The Teamsters, along with Advocates for Highway and Auto Safety (AHAS), the Truck Safety Coalition, Parents Against Tired Truckers, and Citizens for Reliable and Safe Highways (known as CRASH) assert in their formal petition for reconsideration that the four rule changes, issued last month, will exacerbate driver fatigue.
“Each one of them has some real troubling provisions and we think they are all equally very concerning,” Peter Kurdock, general counsel for AHAS, told FreightWaves. “That’s why we’re asking them to stay the effective date of the rule until they’ve had an opportunity to fully review the issues that we’ve raised in our petition.” Kurdock declined to discuss the details of the petition until it was posted by FMCSA.
The deadline for reconsideration petitions is Wednesday. The FMCSA has no set amount of time to review the petition, Kurdock noted, “but we’re confident they will do so in a prompt manner.”
While much of the trucking industry — from large fleets to small-business owner-operators — has generally welcomed the changes as increasing flexibility for drivers to manage their workday, safety advocates and labor unions say work-rule changes have contributed to driver stress and fatigue, leading to more deaths caused by crashes involving large trucks.

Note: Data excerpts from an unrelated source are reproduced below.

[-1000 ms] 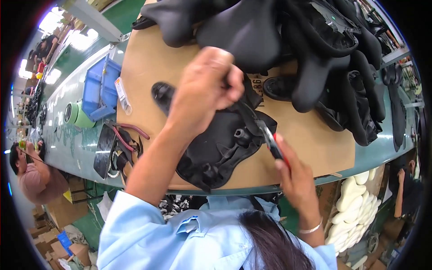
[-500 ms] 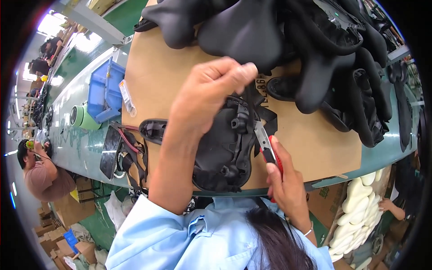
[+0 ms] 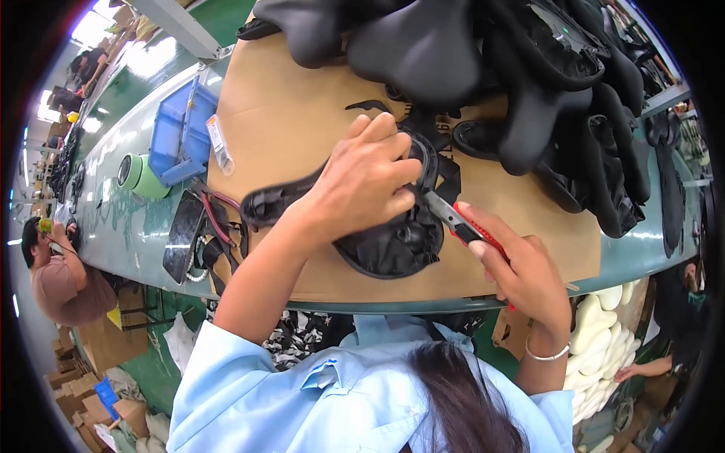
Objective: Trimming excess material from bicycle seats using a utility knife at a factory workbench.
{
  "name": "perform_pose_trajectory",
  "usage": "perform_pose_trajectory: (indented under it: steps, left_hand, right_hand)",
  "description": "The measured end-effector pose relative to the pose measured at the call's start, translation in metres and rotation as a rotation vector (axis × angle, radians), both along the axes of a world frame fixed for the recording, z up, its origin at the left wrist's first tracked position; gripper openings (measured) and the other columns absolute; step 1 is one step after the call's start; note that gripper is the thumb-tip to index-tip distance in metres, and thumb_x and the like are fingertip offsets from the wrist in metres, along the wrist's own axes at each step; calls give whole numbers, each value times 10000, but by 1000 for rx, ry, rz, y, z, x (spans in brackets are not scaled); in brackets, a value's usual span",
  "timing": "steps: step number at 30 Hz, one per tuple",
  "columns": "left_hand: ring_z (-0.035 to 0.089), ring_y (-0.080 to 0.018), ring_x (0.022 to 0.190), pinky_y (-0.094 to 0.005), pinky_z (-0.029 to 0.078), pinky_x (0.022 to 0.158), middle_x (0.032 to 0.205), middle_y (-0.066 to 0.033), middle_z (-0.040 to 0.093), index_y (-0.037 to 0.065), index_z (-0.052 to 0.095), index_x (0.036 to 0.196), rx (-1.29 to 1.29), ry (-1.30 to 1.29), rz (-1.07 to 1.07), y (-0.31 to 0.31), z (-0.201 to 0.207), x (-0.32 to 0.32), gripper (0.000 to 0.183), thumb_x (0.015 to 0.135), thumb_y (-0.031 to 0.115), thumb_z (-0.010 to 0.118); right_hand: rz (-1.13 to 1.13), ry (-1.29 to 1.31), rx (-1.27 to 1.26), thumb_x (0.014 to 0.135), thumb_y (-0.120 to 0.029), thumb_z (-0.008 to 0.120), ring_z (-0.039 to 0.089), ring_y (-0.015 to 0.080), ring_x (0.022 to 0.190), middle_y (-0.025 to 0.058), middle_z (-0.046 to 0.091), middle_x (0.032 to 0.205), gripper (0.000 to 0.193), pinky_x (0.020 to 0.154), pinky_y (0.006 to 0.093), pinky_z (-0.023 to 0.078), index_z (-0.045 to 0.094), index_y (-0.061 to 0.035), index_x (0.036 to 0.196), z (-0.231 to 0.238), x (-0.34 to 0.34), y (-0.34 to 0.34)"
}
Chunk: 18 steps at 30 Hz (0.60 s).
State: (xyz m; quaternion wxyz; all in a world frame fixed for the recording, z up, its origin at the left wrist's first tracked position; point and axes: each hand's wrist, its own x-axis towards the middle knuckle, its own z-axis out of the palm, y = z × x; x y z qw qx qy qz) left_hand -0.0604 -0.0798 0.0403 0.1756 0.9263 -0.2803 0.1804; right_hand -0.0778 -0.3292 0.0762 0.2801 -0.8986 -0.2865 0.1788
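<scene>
A black bicycle saddle [image 3: 389, 253] lies underside up on the brown cardboard [image 3: 521, 253], its narrow nose toward the left. My left hand [image 3: 366, 174] is closed over the saddle's middle, fingers curled at its far edge; what is pinched under the fingertips is hidden. In my right hand [image 3: 525, 275] is a red utility knife [image 3: 461, 223] with a metal front. Its tip is at the saddle's right edge, close to my left fingers. Loose black strips [image 3: 449, 177] lie beyond the saddle, and another black scrap [image 3: 366, 104] rests farther off.
Many black saddles [image 3: 415, 53] are heaped at the far right. Left of the cardboard are red-handled pliers [image 3: 215, 215], a blue bin [image 3: 180, 136] and a green container [image 3: 140, 175]. Pale saddle-shaped pads [image 3: 604, 340] are stacked at lower right, near another person's hand [image 3: 642, 370].
My left hand has come down from above onto the saddle. The saddle has turned and shifted away from me, and the knife has moved up against its right edge. A black scrap now shows beyond.
</scene>
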Motion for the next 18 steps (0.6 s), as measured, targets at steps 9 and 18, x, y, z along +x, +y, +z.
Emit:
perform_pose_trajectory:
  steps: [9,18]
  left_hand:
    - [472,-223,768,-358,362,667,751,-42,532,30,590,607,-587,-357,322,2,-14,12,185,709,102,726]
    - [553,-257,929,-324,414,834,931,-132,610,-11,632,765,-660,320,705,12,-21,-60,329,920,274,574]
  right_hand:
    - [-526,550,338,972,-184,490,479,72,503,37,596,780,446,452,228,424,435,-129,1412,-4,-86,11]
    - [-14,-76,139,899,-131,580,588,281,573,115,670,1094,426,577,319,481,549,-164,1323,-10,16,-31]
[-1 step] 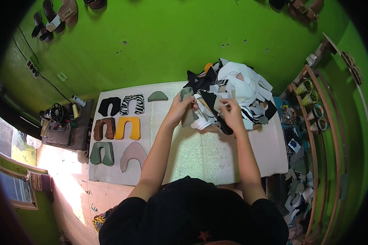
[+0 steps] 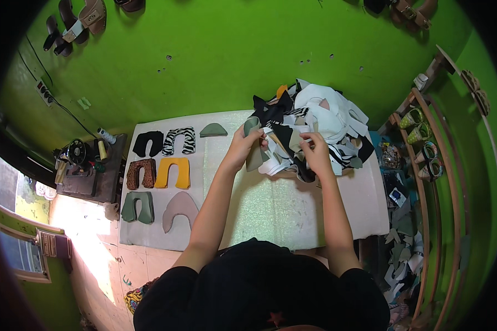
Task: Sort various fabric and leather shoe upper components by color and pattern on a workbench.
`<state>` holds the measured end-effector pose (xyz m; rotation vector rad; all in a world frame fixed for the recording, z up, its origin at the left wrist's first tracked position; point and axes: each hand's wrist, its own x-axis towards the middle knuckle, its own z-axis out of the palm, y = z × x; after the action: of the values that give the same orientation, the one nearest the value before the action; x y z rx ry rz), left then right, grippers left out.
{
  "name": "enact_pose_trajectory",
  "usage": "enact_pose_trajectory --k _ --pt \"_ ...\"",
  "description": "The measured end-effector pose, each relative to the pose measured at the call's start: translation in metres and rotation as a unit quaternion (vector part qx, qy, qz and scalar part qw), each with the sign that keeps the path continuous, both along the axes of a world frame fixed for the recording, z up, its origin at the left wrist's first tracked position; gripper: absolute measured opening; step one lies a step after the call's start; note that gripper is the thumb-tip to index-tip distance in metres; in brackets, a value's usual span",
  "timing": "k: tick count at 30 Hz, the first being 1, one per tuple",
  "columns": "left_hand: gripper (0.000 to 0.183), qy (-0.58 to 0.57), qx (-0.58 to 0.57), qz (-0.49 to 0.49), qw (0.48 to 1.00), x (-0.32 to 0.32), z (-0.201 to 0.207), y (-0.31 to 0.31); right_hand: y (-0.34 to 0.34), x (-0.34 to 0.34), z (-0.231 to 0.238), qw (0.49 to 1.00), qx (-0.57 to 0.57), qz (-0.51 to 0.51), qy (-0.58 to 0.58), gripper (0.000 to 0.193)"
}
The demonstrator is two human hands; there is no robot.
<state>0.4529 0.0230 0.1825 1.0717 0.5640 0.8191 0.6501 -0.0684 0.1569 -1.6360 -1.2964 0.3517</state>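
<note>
My left hand (image 2: 245,144) is closed around a grey-green material piece (image 2: 252,124), which curls up above the thumb and hangs down beside the fingers. Facing it, my right hand (image 2: 316,154) has its thumb and fingers bent together at the front of a scrap pile (image 2: 319,114); what they pinch, if anything, is too small to make out. White, black, zebra-striped and beige offcuts make up this heap. To the left lie cut pieces: black (image 2: 148,143), zebra-striped (image 2: 179,140), leopard-print (image 2: 141,174), yellow (image 2: 173,172), green (image 2: 138,207) and pinkish-beige (image 2: 180,211) arches, plus a green half-round piece (image 2: 213,129).
A pale worktable (image 2: 259,220) stands against the green wall (image 2: 221,60). Left of it is a sewing machine (image 2: 78,151) on a dark stand. At the right, a wooden rack (image 2: 419,220) holds shoes (image 2: 419,132), and more scraps (image 2: 400,259) lie below the table's edge.
Almost everything is the same. My right hand's fingers have shifted very slightly, and my left hand still holds the grey-green piece.
</note>
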Motion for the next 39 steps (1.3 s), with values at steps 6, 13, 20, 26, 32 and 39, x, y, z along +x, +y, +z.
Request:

“In an effort to increase so-called ‘flexibility’ for trucking companies, the FMCSA is abandoning safety and allowing drivers to push themselves to the limit even further,” Teamsters General President Jim Hoffa said in responding to the new rules.
“Extending the workday to 14 hours for CDL-qualified short haul drivers will result in an increase in occupational injuries and driver fatigue,” added Lamont Byrd, director of the Teamsters’ Safety and Health Department. “We are also concerned with the revised rest break provision. This revised rule could allow a driver to spend hours performing physically demanding work and then drive up to eight hours without having to take a break.”
Democrats in Congress are also seeking a delay in the HOS final rule as a provision in the House version of the reauthorization of the FAST Act surface transportation bill. However, the provision, if passed by the House, is not likely to be included in the Republican-led Senate’s version of the bill.